**AIM OF THE EXERCISE:**
Go through the data below and gather each line containing "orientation".

**Dataset entries:**
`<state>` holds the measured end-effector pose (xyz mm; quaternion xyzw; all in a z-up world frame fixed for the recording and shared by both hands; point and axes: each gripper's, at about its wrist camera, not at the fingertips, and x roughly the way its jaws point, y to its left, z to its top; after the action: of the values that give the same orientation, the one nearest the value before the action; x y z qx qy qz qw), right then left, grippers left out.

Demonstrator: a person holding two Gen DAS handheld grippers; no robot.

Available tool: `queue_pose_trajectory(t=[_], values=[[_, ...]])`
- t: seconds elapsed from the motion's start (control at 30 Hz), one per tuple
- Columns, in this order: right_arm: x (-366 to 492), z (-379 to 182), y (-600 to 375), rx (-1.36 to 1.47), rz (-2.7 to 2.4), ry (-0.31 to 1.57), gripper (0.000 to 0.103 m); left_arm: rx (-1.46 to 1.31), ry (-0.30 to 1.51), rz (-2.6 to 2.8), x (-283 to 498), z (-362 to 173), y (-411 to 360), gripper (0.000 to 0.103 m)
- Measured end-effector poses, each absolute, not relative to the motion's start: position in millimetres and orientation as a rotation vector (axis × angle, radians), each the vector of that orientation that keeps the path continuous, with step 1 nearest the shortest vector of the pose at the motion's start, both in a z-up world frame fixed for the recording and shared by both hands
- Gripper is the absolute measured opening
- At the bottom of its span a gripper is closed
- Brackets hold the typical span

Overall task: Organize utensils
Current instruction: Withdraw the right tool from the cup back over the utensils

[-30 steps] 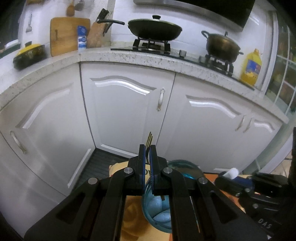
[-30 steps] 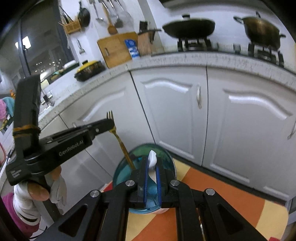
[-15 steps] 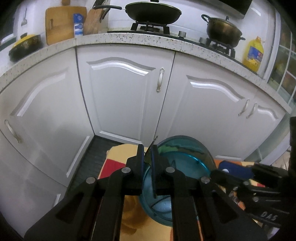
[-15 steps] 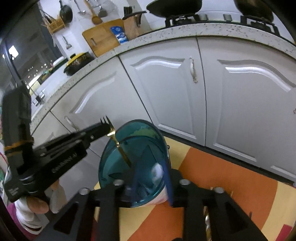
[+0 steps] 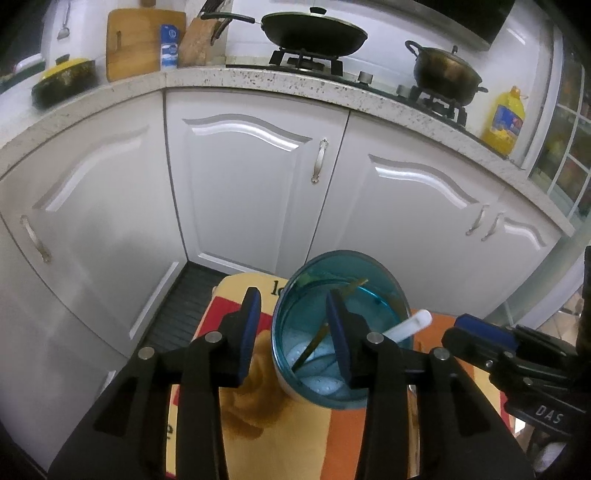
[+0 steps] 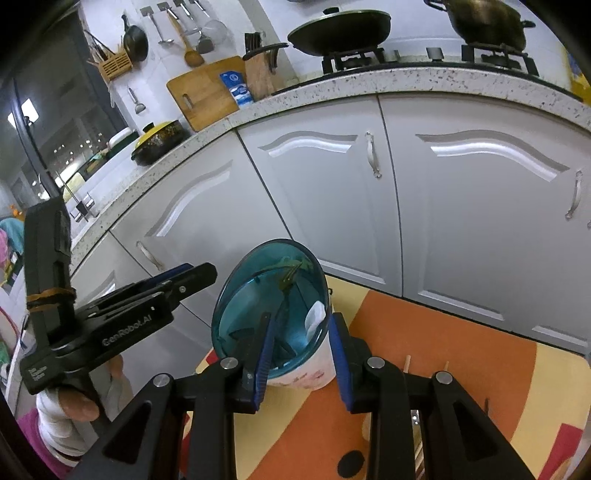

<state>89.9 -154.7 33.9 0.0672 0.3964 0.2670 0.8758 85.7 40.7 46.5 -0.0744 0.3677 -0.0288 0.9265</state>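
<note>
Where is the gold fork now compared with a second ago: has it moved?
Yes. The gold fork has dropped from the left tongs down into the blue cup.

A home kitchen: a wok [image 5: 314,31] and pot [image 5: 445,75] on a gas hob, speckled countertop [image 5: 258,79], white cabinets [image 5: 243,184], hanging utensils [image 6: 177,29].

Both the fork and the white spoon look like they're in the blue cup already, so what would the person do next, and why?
Probably lift both hand-held grippers away. The fork and white spoon stand loose inside the blue cup; the left hand-held gripper is opening with nothing between its pads, and the right hand-held gripper stands open too.
</note>
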Motion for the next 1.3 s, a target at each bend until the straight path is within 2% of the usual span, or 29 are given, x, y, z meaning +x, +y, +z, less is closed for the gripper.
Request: queue_pose_trajectory(t=[0.5,1.07,1.17,1.3], values=[[45,48,-166,0.104,0.49,0.775,0.036,-0.123,0.715,-0.091,36,59,11,0.042],[-5,47,-217,0.18,0.401,0.77,0.039,-0.1,0.755,-0.178,0,56,-41,0.043],[-13,46,-223,0.187,0.391,0.771,0.039,-0.09,0.759,-0.197,-7,55,-51,0.051],[-24,45,-229,0.185,0.378,0.769,0.04,-0.084,0.759,-0.218,-16,54,-61,0.052]])
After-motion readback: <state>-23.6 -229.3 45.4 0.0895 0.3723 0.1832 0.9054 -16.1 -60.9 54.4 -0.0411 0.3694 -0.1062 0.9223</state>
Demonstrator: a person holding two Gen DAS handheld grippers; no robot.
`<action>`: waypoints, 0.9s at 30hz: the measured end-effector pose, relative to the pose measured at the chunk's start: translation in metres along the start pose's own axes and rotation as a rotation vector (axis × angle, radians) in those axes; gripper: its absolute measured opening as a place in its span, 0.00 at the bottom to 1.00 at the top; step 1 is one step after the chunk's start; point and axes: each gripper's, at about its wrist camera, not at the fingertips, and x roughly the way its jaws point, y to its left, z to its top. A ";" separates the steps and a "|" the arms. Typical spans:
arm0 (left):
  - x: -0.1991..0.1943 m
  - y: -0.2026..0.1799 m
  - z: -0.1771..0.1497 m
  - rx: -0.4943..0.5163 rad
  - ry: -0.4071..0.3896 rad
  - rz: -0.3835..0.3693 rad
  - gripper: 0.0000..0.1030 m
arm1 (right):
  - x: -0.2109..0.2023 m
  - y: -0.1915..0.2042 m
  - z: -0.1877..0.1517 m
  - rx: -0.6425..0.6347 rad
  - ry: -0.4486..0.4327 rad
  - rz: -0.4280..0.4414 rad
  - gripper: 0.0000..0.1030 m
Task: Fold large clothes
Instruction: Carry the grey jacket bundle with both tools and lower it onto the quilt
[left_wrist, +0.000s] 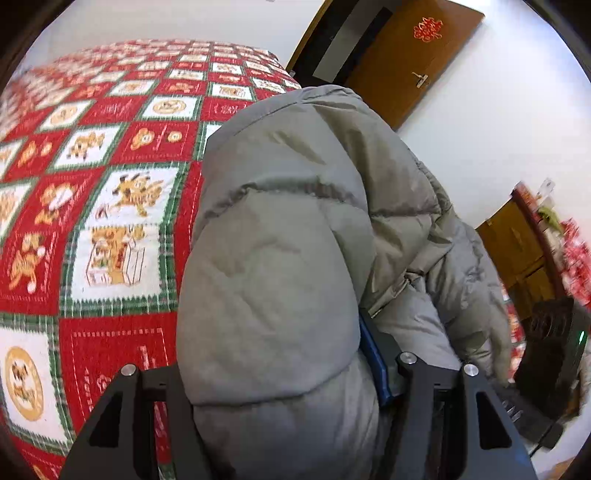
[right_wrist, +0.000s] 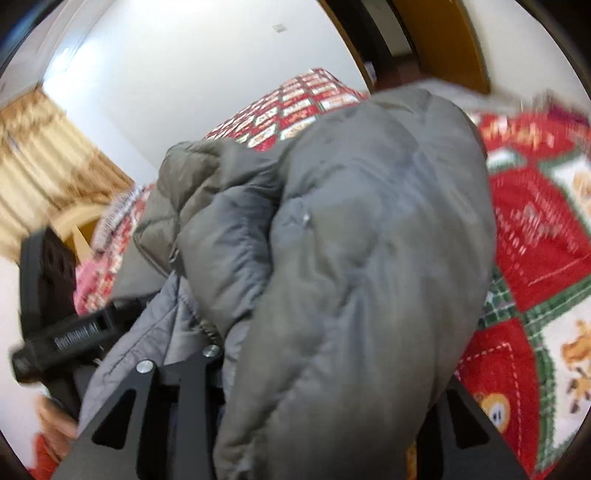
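We look down on a bed under a red, white and green checked quilt with cartoon animals (left_wrist: 110, 206), filling the left of the left view; white walls and a brown wooden door with a red paper ornament (left_wrist: 410, 55) sit upper right, tan curtains (right_wrist: 40, 155) at the right view's left edge. The puffy grey padded jacket (left_wrist: 280, 258) bulges mid-frame, blocking most of the quilt. The left gripper (left_wrist: 291, 373) pinches its padding; the right gripper (right_wrist: 314, 373) likewise clamps a fold
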 end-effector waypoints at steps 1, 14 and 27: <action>0.004 -0.002 -0.001 0.008 -0.008 0.021 0.62 | 0.002 -0.004 0.003 0.022 0.008 0.016 0.37; 0.002 -0.007 -0.008 0.088 -0.067 0.107 0.72 | -0.061 0.036 -0.016 -0.127 -0.159 -0.249 0.71; 0.002 -0.035 -0.005 0.187 -0.085 0.240 0.72 | -0.046 0.096 0.016 -0.368 -0.048 -0.235 0.18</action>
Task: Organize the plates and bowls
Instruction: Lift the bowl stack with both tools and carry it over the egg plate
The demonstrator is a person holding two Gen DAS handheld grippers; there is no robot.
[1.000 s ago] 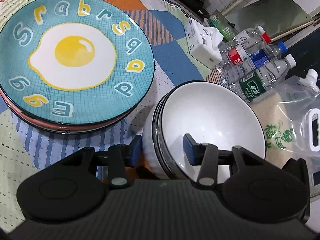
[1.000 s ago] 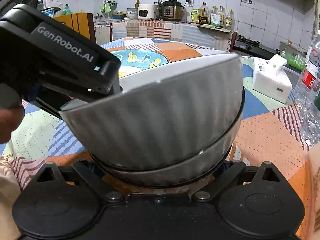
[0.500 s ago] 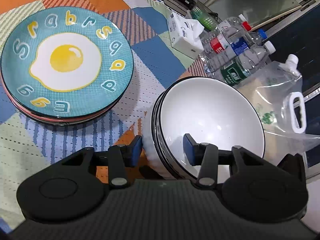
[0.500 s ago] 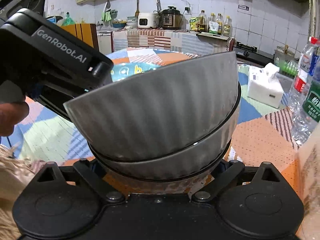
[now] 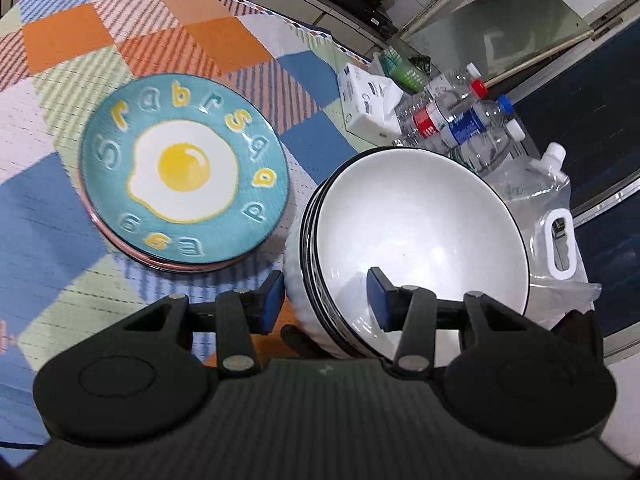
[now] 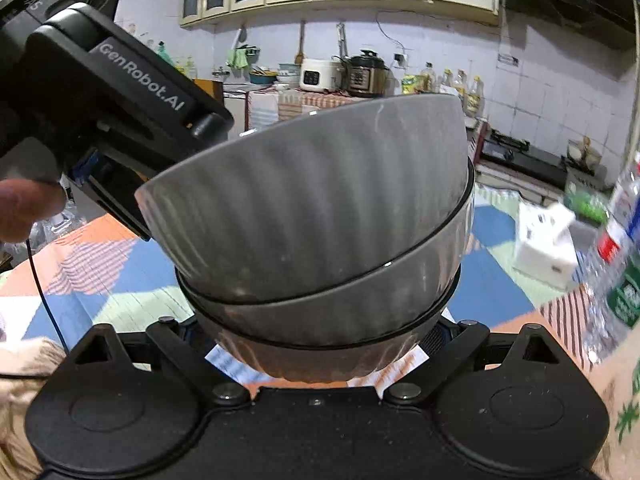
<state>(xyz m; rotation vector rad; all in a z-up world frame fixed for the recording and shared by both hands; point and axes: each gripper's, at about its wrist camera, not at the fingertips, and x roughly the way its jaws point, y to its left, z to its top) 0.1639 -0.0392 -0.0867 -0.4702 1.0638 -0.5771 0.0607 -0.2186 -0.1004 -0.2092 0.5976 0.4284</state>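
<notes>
Bowls: a nested stack of bowls (image 5: 420, 236), white inside with dark rims and ribbed outer walls, tilted and held above the tablecloth, with both grippers at it.
Left gripper (image 5: 326, 300): clamped on the near wall of the stack; one blue pad presses the ribbed outside, the other sits inside the top bowl.
Right gripper (image 6: 316, 340): its two arms reach to either side of the lowest bowl's base; the fingertips are hidden behind the bowl, so I cannot tell whether they press on it.
Stack seen from the right wrist: three bowls (image 6: 320, 216) show, grey in shadow, leaning to one side; the black body of the left gripper, marked GenRobot.AI, meets their upper left rim.
Hand: a fingertip (image 6: 28, 208) shows at the left edge, by the left gripper's body.
Plates: a small stack of plates (image 5: 184, 172) lies flat on the cloth, left of the bowls and apart from them; the top one is teal with a fried egg and raised letters.
Tablecloth (image 5: 132, 36): patchwork of orange, blue, green and striped squares.
Beyond the bowls: a white tissue pack (image 5: 366, 106), several plastic water bottles (image 5: 460, 128) lying close together, and a clear pouch with a spout and handle (image 5: 548, 208).
</notes>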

**PROBLEM SOLUTION:**
`<state>` holds the measured end-effector pose (xyz mm; quaternion xyzw; all in a z-up world frame fixed for the recording and shared by both hands; point and axes: each gripper's, at about its wrist camera, not at the fingertips, and x roughly the way its jaws point, y to its left, z to its top; after the action: of the values that give the same orientation, the one nearest the value before the action; x y z qx qy qz qw), right then left, grippers left out.
- Measured end-effector poses, each absolute, not relative to the motion's start: position in millimetres and orientation as a rotation vector (axis × angle, radians), each the vector of that orientation that keeps the path continuous, with step 1 nearest the shortest vector of the pose at the motion's start, both in a z-up world frame fixed for the recording and shared by both hands

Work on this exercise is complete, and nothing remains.